Em idêntico entendimento: A relação de identidade é ínsita à vida cultural. Quando a Constituição prestigia o modo de viver, fazer e sentir desses grupos e as suas formas de expressão está dando em absoluto a esses grupos a capacidade de autodefinição, de dizerem o que são. Cabe certamente ao Judiciário verificar – e se houver tempo falarei mais detalhadamente sobre o papel do Judiciário – se há, a partir dessa auto-identificação, pertinência ou não com o direito que é deferido, mas jamais cabe ao Judiciário, ao administrador ou a qualquer um de grupo étnico diverso dizer o que aquele grupo é. (PEREIRA, Débora Duprat de Britto. Seminário Internacional – As Minorias e o Direito. Série Cadernos do CEJ, 24, p. 240 a 249). – grifos nossos.
[11] Evidencia-se aqui a importância de um espaço físico onde a vida social encontra-se organizada. [...]. Por esta razão, o espaço físico da vivência coletiva não é apenas um pedaço de terra delimitado, demarcado por esta ou aquela regra, este ou aquele aspecto de lei. A terra é antes de mais nada, um território e como tal: "A terra é um ente vivo que reage ante a conduta dos homens; por isso, a relação com ela não é puramente mecânica senão que se estabelece simbolicamente através de inumeráveis ritos e se expressa em mitos e lendas" (BATALLA apud GUSMÃO, Neusa Maria Mendes de. Terra de uso comum: oralidade e escrita em confronto. [s.i; s.d], 2012?).

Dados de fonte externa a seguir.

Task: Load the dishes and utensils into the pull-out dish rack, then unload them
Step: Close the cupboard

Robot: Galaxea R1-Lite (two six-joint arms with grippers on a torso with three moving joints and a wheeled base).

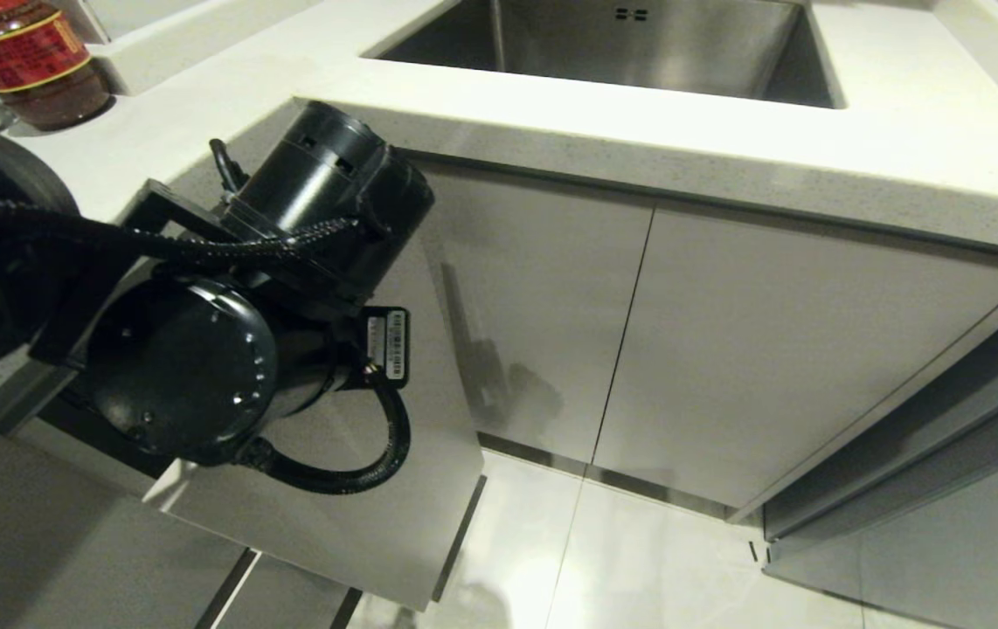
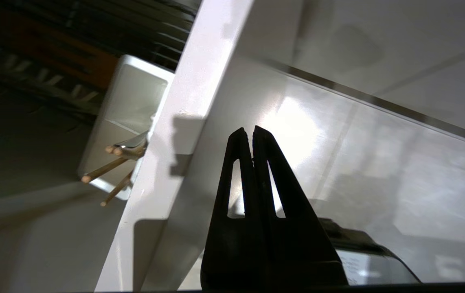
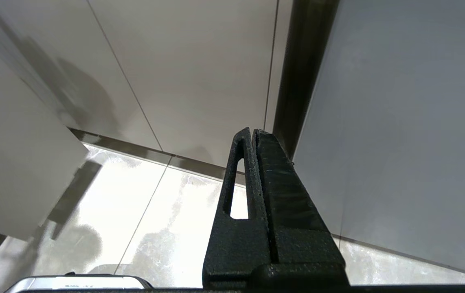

[12] A questão dos remanescentes de quilombos não difere em nada da questão indígena. A propriedade, as terras conferidas a esses grupos são dadas efetivamente na perspectiva de um território cultural, onde se faça possível exatamente a existência desse grupo nessa perspectiva de vida de acordo com os padrões culturais próprios de uma vida plasmada, gestada e definida pelo próprio grupo. Trata-se, na verdade, de uma propriedade, de uma terra que se revela como condição de existência desse grupo na sua singularidade e não no aspecto patrimonial; tanto que a nota que se dá, geralmente, é de indisponibilidade, sob uma forma ou outra, porque é um território que não se destina ao comércio; mais uma vez tiramos esse bem da mercancia, que se destina não só às gerações atuais, mas também às gerações futuras, exatamente pela possibilidade de transmissão desses valores que orientam o grupo, na atualidade, e que vão sendo reformulados. (PEREIRA, Débora Duprat de Britto. Seminário Internacional – As Minorias e o Direito. Série Cadernos do CEJ, 24, p. 240 a 249). – grifos aditados.

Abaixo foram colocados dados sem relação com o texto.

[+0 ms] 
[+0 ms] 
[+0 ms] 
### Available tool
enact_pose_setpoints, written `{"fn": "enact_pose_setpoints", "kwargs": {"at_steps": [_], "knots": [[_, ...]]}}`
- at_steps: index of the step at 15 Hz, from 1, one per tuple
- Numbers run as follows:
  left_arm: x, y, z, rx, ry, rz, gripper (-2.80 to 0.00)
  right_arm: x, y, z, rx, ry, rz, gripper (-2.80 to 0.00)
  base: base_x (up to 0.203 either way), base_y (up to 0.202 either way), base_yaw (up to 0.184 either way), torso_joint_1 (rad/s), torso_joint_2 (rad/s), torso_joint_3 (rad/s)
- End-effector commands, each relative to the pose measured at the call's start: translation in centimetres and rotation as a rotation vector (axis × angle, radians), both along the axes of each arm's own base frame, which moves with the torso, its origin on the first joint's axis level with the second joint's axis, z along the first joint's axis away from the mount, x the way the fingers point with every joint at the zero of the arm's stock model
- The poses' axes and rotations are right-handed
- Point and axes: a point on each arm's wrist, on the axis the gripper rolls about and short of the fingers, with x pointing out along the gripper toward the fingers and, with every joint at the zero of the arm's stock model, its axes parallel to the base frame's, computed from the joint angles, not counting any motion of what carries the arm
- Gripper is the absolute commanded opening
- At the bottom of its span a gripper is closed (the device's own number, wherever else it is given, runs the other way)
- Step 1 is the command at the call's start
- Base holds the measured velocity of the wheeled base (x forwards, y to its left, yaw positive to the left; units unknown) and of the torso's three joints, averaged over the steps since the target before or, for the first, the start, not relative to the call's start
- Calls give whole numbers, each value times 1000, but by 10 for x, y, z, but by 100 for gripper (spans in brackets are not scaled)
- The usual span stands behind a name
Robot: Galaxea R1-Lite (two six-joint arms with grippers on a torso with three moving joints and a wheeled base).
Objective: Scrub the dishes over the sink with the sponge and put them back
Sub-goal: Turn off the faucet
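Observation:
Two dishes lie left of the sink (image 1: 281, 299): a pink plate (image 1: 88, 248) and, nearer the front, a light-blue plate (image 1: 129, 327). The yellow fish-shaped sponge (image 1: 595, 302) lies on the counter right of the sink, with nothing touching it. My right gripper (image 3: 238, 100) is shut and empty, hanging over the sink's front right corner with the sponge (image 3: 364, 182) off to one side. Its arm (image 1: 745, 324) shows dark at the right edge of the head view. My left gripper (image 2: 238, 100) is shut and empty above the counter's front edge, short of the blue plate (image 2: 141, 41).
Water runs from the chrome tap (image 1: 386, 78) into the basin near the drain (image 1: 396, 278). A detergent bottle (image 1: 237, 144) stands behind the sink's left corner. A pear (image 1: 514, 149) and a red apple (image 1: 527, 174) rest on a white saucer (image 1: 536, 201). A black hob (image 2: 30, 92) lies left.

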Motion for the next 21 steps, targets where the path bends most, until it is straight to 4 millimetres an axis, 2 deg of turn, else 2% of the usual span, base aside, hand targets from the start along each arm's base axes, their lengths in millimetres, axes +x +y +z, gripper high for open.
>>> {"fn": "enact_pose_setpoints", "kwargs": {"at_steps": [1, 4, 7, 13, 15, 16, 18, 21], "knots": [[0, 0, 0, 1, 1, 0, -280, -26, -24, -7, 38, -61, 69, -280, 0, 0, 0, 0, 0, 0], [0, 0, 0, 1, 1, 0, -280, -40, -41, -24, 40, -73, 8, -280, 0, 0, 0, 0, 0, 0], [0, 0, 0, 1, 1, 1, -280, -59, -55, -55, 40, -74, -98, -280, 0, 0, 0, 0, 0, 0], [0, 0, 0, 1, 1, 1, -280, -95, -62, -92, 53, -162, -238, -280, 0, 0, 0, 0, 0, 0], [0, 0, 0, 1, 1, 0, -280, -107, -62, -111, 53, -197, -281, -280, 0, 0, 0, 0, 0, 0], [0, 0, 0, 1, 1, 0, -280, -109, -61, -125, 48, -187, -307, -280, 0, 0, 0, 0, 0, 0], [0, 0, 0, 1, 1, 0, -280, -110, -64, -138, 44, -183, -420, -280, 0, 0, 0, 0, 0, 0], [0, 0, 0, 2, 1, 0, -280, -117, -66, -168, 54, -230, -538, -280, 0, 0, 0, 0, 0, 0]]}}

[13] ALFONSIN, Jacques T. Função social da posse. In Revista de Direito Agrário, MDA|Incra|Nead|ABDA, Ano 19, n° 18, 2006, p. 178.

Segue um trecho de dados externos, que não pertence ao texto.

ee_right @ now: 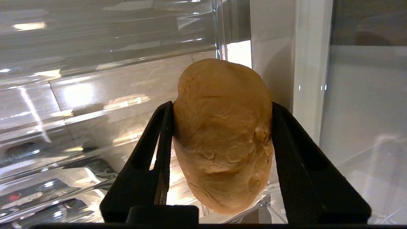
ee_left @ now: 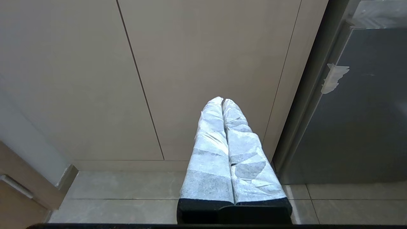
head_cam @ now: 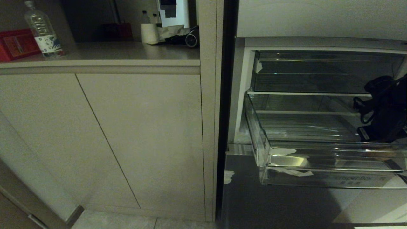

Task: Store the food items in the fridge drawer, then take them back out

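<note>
Food item point(ee_right: 222, 133): one lumpy, tan-brown piece, potato-like in shape, sitting between the two black fingers point(ee_right: 152, 159) of the right gripper point(ee_right: 221, 127). Both fingers are pressing against its sides, so the gripper is pinching it. Clear, glossy plastic is lying behind and beneath it, with a white fridge wall point(ee_right: 273, 63) standing just beside it.

Right gripper, head view point(head_cam: 386, 108): a dark shape with looping cables, reaching in over the right part of the fridge drawer point(head_cam: 318, 159); the food item itself is not showing from here.

Fridge drawer: wide, shallow, clear plastic, standing pulled out from the fridge, with whitish tape scraps point(head_cam: 291, 171) sticking to its front left corner. A second clear bin point(head_cam: 318, 73) is sitting above it, further inside. A grey door panel point(head_cam: 270, 197) is lying below the drawer front, carrying its own tape scrap point(head_cam: 228, 176).

Left gripper point(ee_left: 222, 103): hanging low beside the beige cabinet doors point(ee_left: 190, 63), well apart from the drawer; its two white-wrapped fingers point(ee_left: 210, 152) are lying pressed together with nothing between them. Tiled floor point(ee_left: 127, 190) is showing beneath.

Desk point(head_cam: 127, 52) above the cabinets: carrying a clear water bottle point(head_cam: 43, 30), a red box point(head_cam: 16, 44) and a white paper roll point(head_cam: 149, 33).
</note>
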You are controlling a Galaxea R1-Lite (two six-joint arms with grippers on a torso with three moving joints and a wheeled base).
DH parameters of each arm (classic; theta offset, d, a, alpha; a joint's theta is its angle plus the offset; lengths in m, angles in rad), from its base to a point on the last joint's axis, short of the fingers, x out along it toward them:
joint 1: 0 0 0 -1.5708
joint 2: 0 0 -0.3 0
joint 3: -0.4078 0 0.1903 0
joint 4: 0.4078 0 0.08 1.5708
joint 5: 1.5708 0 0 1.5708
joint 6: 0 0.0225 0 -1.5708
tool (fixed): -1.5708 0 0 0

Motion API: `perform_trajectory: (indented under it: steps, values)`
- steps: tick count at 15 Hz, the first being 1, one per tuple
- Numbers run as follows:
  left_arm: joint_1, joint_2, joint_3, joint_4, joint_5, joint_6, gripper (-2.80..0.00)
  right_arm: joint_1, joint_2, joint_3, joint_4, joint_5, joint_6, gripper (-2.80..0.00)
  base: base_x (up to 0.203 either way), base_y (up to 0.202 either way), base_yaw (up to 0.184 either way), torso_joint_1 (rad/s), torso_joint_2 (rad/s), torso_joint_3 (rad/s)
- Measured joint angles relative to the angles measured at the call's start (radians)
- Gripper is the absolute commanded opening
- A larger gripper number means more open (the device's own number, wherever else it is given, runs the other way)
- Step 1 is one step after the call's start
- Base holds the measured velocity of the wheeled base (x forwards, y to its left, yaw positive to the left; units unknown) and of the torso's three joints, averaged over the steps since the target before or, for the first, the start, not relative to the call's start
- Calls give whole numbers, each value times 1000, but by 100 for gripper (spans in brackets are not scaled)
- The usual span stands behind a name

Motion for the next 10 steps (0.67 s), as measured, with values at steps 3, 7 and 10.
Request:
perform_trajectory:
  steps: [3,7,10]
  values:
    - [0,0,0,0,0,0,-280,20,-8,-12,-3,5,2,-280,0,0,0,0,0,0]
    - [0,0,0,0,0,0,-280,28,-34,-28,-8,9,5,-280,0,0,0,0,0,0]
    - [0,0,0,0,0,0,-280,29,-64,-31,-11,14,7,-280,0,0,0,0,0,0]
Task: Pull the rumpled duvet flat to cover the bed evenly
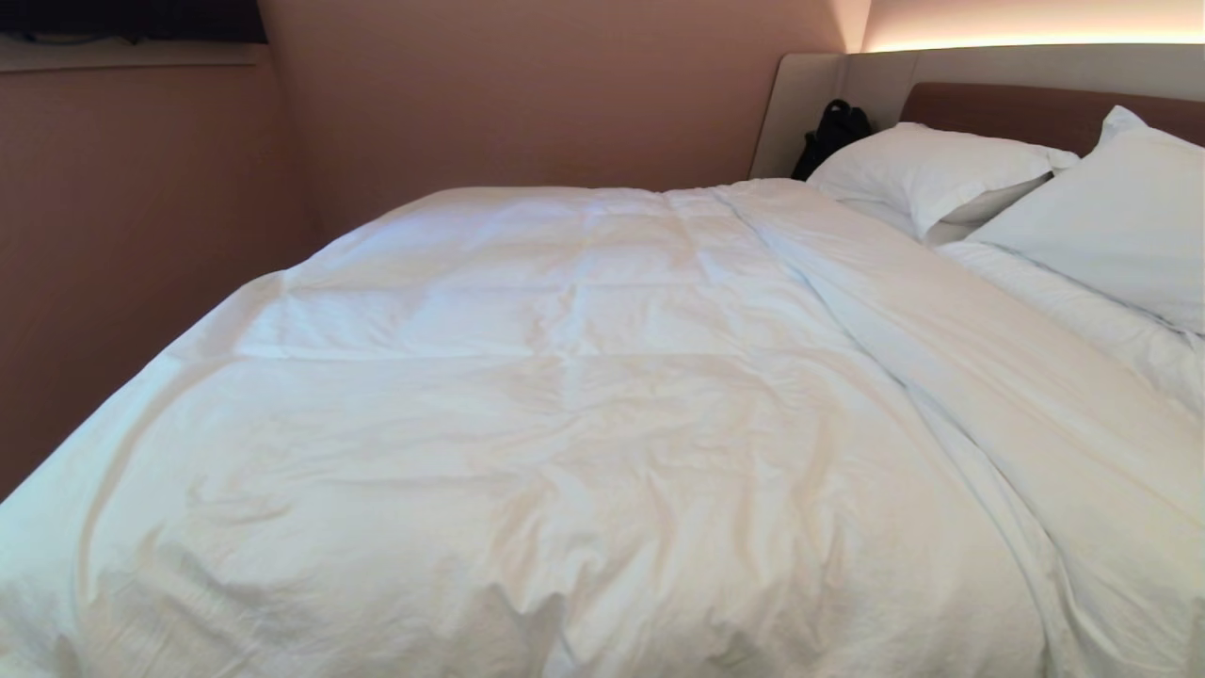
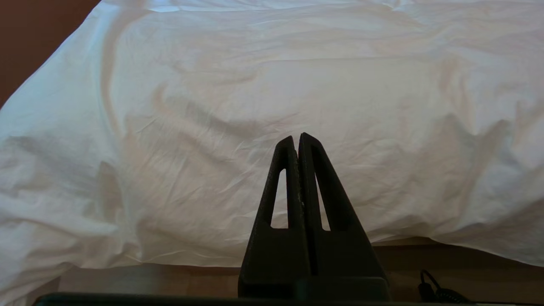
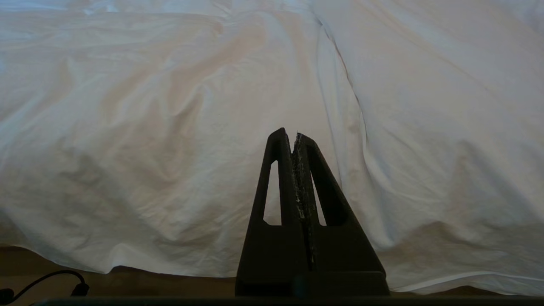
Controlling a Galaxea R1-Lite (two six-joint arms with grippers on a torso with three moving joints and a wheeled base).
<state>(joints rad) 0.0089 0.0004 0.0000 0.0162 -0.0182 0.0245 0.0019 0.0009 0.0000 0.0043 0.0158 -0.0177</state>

[14] [...] aqueles que se esforçam para ter uma moradia, mesmo por vias irregulares, não são brindados com infra-estrutura mínima para seu cotidiano, como iluminação regular, saneamento, creche, posto de saúde, ponto de ônibus ou correio. Por estarem em situação irregular, o Poder Público reluta em ofertar tais equipamentos com receio de consolidar a ilegalidade por força de sua conivência. Assim, parece mais conveniente deixá-los à própria sorte. (DI SARNO, Daniela Campos Libório. Elementos de direito urbanístico. São Paulo: Manole, 2004, p. 20-21).